_Task statement:_ Starting at the first line and ending at the last, output the data exactly.

_Provided information:_
BEGIN
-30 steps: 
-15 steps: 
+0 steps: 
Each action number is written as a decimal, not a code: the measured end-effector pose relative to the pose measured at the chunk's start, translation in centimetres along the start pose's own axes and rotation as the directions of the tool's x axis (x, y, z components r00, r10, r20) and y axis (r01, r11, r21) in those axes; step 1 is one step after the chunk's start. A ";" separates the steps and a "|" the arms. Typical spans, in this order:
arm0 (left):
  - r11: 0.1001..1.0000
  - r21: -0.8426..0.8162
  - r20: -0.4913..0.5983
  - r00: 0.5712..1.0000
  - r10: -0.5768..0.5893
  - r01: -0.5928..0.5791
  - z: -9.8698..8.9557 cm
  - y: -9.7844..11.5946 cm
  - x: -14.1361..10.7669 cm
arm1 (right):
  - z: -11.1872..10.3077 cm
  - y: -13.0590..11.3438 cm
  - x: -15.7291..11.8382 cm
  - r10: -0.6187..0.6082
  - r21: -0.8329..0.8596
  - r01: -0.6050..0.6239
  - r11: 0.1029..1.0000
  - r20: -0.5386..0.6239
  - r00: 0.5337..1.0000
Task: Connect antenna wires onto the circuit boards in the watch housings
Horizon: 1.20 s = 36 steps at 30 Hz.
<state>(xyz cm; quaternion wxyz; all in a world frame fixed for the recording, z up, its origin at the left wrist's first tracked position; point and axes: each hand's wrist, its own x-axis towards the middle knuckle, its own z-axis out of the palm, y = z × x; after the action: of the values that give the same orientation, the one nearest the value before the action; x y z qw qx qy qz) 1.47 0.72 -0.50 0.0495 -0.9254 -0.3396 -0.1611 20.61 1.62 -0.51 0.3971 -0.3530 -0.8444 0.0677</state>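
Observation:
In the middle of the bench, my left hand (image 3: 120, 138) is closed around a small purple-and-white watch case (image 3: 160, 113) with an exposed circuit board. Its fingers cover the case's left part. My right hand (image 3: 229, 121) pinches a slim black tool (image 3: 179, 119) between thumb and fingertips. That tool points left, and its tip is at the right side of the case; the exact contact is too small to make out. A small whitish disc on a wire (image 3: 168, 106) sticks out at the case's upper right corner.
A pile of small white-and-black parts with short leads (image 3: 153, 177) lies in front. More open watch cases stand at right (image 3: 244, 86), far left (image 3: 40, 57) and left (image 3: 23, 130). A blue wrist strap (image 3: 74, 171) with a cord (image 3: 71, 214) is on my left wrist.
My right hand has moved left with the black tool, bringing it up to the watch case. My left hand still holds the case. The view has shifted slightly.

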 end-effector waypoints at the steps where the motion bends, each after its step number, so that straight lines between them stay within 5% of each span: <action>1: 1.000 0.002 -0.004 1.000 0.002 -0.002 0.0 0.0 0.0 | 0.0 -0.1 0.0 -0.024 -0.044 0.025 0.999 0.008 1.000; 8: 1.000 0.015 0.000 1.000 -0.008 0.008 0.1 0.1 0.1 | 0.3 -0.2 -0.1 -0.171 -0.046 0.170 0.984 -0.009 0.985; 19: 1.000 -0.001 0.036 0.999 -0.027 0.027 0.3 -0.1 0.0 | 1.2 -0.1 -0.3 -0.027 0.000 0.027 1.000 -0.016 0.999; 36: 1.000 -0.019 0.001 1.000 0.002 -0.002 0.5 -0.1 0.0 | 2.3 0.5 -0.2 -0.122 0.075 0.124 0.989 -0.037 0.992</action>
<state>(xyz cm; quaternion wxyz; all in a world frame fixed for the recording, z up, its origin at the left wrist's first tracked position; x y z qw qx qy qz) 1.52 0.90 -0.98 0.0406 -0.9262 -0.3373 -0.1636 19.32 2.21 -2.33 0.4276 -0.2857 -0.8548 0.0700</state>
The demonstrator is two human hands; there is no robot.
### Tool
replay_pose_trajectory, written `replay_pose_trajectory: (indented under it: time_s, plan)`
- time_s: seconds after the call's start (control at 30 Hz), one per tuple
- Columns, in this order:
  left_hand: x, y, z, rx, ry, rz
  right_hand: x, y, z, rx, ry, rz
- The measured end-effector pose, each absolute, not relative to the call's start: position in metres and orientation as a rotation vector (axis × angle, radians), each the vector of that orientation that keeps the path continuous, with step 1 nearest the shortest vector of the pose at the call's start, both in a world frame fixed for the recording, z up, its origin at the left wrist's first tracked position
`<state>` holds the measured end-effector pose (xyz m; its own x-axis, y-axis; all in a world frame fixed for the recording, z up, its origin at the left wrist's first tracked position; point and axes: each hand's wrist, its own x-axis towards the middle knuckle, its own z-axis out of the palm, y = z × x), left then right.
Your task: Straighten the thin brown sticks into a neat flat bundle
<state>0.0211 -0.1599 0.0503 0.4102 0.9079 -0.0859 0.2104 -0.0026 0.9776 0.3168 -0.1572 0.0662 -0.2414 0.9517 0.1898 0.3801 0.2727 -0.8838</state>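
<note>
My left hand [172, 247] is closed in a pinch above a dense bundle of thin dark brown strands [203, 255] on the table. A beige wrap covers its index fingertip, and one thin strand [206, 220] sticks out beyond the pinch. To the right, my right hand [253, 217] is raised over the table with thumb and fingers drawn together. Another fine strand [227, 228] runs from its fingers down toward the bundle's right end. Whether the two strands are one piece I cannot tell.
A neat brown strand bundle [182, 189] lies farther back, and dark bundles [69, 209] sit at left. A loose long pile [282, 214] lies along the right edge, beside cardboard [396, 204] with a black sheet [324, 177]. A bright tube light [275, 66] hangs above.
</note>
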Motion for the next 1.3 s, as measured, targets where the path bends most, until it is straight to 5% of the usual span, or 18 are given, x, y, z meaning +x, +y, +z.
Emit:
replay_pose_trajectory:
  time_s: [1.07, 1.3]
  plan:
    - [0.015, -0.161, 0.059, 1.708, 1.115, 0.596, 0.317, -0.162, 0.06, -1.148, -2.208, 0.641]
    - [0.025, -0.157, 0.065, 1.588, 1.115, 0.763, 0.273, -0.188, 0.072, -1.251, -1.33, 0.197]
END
_Written response:_
-30 steps: 
-15 steps: 
+0 steps: 
Each action number is written as a decimal, not a code: the measured end-effector pose relative to the pose measured at the chunk's start, translation in centimetres along the start pose's own axes and rotation as the directions of the tool's x axis (x, y, z components r00, r10, r20) and y axis (r01, r11, r21) in those axes; step 1 is one step after the chunk's start. A ";" separates the steps and a "|" the arms. Typical spans, in this order:
arm0 (left):
  - r11: 0.1001..1.0000
  - r21: -0.8426..0.8162
  - r20: -0.4913..0.5983
  - r00: 0.5712..1.0000
  - r10: -0.5768..0.5893
  - r01: -0.5928..0.5791
  - z: -9.8698..8.9557 cm
  - y: -9.7844..11.5946 cm
  - x: -14.1361..10.7669 cm
arm1 (right):
  - z: -11.1872..10.3077 cm
  - y: -13.0590..11.3438 cm
  - x: -15.7291..11.8382 cm
  - r10: -0.6187..0.6082
  - r21: -0.8329..0.8596
  - r01: -0.6050..0.6239
  - r11: 0.1029..1.0000
  - r20: -0.5386..0.6239
  - r00: 0.5337..1.0000
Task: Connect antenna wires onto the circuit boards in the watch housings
Horizon: 1.20 s = 36 steps at 30 Hz.
<state>(xyz cm; quaternion wxyz; all in a world frame fixed for the recording, z up, its origin at the left wrist's first tracked position; point and axes: each hand's wrist, its own x-axis towards the middle knuckle, its own z-axis out of the palm, y = z × x; after the action: of the values that give the same orientation, the one nearest the value before the action; x y z qw qx qy qz) 1.47 0.72 -0.50 0.0495 -0.9254 -0.3396 -0.1611 20.61 1.62 -0.51 0.3971 -0.3530 -0.8444 0.0677</state>
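Observation:
In the middle of the bench, my left hand (image 3: 120, 138) is closed around a small purple-and-white watch case (image 3: 160, 113) with an exposed circuit board. Its fingers cover the case's left part. My right hand (image 3: 229, 121) pinches a slim black tool (image 3: 179, 119) between thumb and fingertips. That tool points left, and its tip is at the right side of the case; the exact contact is too small to make out. A small whitish disc on a wire (image 3: 168, 106) sticks out at the case's upper right corner.
A pile of small white-and-black parts with short leads (image 3: 153, 177) lies in front. More open watch cases stand at right (image 3: 244, 86), far left (image 3: 40, 57) and left (image 3: 23, 130). A blue wrist strap (image 3: 74, 171) with a cord (image 3: 71, 214) is on my left wrist.
My right hand has moved left with the black tool, bringing it up to the watch case. My left hand still holds the case. The view has shifted slightly.
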
 end-effector waypoints at the steps where the motion bends, each after its step number, so that straight lines between them stay within 5% of each span: <action>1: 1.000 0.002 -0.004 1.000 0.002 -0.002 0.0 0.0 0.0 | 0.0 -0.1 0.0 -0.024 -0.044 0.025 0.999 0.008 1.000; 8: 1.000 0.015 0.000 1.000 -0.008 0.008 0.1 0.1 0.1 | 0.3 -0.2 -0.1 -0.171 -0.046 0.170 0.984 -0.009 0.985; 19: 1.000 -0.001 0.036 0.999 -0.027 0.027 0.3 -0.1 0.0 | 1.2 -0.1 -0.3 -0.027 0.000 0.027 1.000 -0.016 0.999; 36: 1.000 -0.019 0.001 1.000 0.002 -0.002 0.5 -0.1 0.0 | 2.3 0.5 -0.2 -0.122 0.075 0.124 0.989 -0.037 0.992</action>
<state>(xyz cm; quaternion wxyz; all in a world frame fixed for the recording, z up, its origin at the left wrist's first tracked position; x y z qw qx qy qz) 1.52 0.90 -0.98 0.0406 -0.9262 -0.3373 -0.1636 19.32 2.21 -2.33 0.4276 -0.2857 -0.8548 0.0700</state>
The demonstrator is two human hands; there is no robot.
### Tool
replay_pose_trajectory, written `replay_pose_trajectory: (indented under it: time_s, plan)`
- time_s: seconds after the call's start (control at 30 Hz), one per tuple
- Columns, in this order:
  left_hand: x, y, z, rx, ry, rz
  right_hand: x, y, z, rx, ry, rz
- The measured end-effector pose, each absolute, not relative to the call's start: position in metres and orientation as a rotation vector (axis × angle, radians), each the vector of that orientation that keeps the path continuous, with step 1 nearest the shortest vector of the pose at the call's start, both in a world frame fixed for the recording, z up, its origin at the left wrist's first tracked position
`<state>` holds the measured end-effector pose (xyz m; its own x-axis, y-axis; all in a world frame fixed for the recording, z up, its origin at the left wrist's first tracked position; point and axes: each hand's wrist, its own x-axis towards the middle knuckle, its own z-axis out of the palm, y = z × x), left then right.
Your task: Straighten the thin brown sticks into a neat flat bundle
<state>0.0211 -0.1599 0.0503 0.4102 0.9079 -0.0859 0.2104 -0.0026 0.9776 0.3168 -0.1572 0.0662 -0.2414 0.9517 0.1898 0.3801 0.2727 -0.8838</state>
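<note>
My left hand [172, 247] is closed in a pinch above a dense bundle of thin dark brown strands [203, 255] on the table. A beige wrap covers its index fingertip, and one thin strand [206, 220] sticks out beyond the pinch. To the right, my right hand [253, 217] is raised over the table with thumb and fingers drawn together. Another fine strand [227, 228] runs from its fingers down toward the bundle's right end. Whether the two strands are one piece I cannot tell.
A neat brown strand bundle [182, 189] lies farther back, and dark bundles [69, 209] sit at left. A loose long pile [282, 214] lies along the right edge, beside cardboard [396, 204] with a black sheet [324, 177]. A bright tube light [275, 66] hangs above.
</note>
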Motion for the next 1.3 s, as measured, targets where the path bends most, until it is straight to 5% of the usual span, or 18 are given, x, y, z meaning +x, +y, +z.
Emit:
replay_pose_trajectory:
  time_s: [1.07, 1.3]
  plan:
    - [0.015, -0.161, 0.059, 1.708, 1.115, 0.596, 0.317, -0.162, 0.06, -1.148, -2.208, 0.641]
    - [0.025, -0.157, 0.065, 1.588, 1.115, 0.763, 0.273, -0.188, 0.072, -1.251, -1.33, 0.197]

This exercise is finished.